I like this approach a lot. If you have hundreds or thousands of posts, it would also be pretty easy to only append new posts to the JSON file instead of regenerating the entire thing.

StavrosK12y ago· 2 in thread

This got me thinking: The obvious way to do full-text search in the post body would be to build an index of {"word": [post_id, post_id, post_id]} of posts it appears in. However, this could be huge.

Does anyone know if there's a technique that uses a list of posts and a bloom filter that contains all the words in that post? I.e. you iterate over all the posts and check the bloom filter for membership of all the terms.

Since the number of words is (probably) much greater than the number of posts, you just need to loop a few hundred times at most, and you gain a lot in saved space. Also, since a Bloom filter has no false negatives, you are, at least, guaranteed to find all the posts that mention the specified words (with maybe a few "junk" ones in between, but which should be easy for the reader to filter out).

You can't do weighting with this technique, but it should at least be a quick way to figure out which post IDs you want to show.

Does anything like this exist currently?

EDIT: Here's a quick proof of concept: http://nbviewer.ipython.org/gist/skorokithakis/d115ab734d9ad...

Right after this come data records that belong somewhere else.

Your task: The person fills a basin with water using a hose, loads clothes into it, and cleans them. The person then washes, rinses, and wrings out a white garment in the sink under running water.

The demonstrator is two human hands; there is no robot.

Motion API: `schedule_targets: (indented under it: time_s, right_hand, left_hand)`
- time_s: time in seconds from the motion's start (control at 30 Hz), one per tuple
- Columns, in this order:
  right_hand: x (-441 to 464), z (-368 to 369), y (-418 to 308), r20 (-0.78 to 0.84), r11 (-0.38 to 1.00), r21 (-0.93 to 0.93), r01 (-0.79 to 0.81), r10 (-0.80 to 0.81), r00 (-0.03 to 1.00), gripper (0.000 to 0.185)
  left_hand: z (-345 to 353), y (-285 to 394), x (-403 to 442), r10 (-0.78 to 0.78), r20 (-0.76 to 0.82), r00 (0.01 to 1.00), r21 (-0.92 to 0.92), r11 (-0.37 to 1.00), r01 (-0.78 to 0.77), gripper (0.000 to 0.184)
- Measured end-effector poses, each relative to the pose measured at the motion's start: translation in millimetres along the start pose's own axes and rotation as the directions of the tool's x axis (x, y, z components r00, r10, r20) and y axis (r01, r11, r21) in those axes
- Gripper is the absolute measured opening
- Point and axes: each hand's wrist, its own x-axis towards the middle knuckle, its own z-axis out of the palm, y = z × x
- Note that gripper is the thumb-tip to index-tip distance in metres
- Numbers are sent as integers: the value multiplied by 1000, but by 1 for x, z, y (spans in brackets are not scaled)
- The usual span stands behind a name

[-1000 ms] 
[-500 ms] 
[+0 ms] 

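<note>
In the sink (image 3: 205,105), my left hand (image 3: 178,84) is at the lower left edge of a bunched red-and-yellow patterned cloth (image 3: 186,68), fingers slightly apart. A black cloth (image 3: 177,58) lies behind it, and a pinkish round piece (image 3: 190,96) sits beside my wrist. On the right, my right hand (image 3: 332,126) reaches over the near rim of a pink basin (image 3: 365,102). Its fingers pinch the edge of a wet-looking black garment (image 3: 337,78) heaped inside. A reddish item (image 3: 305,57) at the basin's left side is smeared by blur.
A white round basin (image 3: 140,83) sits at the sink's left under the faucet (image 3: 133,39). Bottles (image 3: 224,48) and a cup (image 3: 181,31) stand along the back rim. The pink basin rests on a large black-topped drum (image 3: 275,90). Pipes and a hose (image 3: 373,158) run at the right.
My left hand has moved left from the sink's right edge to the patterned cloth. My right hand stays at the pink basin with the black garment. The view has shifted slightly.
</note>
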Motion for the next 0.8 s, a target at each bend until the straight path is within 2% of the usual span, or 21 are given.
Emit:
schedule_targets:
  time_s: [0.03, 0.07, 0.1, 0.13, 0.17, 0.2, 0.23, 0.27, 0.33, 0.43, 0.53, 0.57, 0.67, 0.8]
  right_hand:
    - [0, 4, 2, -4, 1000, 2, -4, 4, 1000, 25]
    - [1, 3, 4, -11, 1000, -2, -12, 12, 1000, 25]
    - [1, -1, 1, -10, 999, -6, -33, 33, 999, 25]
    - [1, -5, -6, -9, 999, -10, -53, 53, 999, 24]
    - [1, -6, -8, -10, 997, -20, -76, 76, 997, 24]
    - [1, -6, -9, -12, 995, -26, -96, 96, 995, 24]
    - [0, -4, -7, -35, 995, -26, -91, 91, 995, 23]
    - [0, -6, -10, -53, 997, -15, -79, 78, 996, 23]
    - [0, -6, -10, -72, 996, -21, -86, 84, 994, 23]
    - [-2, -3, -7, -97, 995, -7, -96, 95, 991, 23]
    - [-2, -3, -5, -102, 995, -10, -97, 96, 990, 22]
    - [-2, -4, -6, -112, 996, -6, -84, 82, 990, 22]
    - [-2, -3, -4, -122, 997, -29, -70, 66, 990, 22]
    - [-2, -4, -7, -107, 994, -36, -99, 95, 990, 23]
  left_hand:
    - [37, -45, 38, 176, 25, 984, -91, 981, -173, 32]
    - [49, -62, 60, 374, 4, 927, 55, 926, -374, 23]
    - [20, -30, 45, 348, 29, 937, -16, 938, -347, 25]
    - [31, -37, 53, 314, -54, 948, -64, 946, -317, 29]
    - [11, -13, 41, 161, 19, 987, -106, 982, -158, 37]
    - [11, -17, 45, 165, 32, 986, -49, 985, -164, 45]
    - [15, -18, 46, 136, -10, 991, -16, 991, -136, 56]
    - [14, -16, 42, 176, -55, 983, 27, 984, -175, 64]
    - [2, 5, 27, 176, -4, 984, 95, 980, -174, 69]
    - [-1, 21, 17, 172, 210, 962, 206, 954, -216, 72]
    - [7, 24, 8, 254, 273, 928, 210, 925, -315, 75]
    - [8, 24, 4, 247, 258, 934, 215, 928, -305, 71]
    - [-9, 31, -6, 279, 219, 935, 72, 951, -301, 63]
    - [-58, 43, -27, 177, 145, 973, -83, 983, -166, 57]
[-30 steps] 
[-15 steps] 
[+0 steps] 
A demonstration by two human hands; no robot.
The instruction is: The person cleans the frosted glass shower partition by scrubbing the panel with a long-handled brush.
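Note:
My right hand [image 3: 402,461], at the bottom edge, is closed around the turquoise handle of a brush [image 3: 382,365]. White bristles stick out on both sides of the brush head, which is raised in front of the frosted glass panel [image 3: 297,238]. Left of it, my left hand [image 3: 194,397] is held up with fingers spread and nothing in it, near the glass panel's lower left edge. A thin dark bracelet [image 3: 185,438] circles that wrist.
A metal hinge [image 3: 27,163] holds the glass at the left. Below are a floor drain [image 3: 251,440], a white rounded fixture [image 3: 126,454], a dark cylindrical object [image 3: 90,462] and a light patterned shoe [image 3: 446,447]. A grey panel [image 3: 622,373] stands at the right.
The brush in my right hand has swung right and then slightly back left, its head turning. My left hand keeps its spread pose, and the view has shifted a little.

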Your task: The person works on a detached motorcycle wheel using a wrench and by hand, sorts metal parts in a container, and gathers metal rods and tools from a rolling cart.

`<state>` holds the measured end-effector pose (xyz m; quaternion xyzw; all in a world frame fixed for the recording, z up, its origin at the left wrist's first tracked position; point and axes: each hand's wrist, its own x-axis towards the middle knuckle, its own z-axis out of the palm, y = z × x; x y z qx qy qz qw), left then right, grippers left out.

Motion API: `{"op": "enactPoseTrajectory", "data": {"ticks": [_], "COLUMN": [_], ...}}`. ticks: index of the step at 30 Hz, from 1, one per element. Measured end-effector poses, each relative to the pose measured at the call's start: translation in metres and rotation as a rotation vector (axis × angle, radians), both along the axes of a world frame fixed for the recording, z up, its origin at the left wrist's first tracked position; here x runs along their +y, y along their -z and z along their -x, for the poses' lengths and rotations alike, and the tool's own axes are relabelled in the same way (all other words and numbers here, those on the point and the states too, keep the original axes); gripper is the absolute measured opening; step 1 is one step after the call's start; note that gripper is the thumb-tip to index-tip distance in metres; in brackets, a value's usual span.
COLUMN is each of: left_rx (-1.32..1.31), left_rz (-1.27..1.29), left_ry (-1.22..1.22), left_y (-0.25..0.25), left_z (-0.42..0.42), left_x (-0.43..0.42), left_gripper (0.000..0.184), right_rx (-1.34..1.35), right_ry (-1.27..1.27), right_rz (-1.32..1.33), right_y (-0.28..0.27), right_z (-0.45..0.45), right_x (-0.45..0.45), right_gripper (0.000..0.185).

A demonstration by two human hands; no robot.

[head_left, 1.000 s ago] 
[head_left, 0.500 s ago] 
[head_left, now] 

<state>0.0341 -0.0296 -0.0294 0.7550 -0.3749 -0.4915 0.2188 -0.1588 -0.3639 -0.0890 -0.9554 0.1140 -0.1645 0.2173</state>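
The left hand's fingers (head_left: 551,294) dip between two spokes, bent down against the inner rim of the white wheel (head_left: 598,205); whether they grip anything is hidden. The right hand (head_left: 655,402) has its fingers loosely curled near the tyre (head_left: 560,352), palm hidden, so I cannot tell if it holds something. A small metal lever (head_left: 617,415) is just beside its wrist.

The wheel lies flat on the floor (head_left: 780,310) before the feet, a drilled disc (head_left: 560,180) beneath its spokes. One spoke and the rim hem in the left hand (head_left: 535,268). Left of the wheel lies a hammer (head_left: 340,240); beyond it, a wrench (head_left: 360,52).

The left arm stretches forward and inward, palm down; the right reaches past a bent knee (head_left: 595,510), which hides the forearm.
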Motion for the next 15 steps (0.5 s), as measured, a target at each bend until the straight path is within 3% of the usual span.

It works fine, but the filters are a bit large (2 KB each), so I'm not sure how much space you save.

EDIT 2: This was so much fun that I wrote it up: http://www.stavros.io/posts/bloom-filter-search-engine/

hedgehog12y ago

Very nice. You will save some space and allow for some typos if you stem and soundex before insertion. Also you can save space and improve the run time somewhat if rather than many separate bloom filters you build one large one where each item is post ID + word. If you do that you can also insert each word bare so you get O(1) empty result sets, helpful if you're updating the results with every keystroke in a search box.

StavrosK12y ago

Huh, very nice idea! That should, indeed save a ton of space and be much simpler when searching! I'll try that now, thank you.

EDIT: Hmm, turns out it's pretty much the same size, which makes sense, I guess: http://nbviewer.ipython.org/gist/skorokithakis/0abbfebced25f...

1 more reply

suter12y ago· 1 in thread

We implemented search on our help site (http://help.simpletax.ca) using the excellent lunr.js (http://lunrjs.com) + this Jekyll plug-in (https://github.com/slashdotdash/jekyll-lunr-js-search). The search index is updated when you build your Jekyll site, so it's a piece of cake to maintain and gives you full text search. I don't know how well it would scale, but if you are in the hundreds of posts, you should be ok.

jameszhangOP12y ago

That's awesome, especially for a help site. My company does the same thing with our documentations.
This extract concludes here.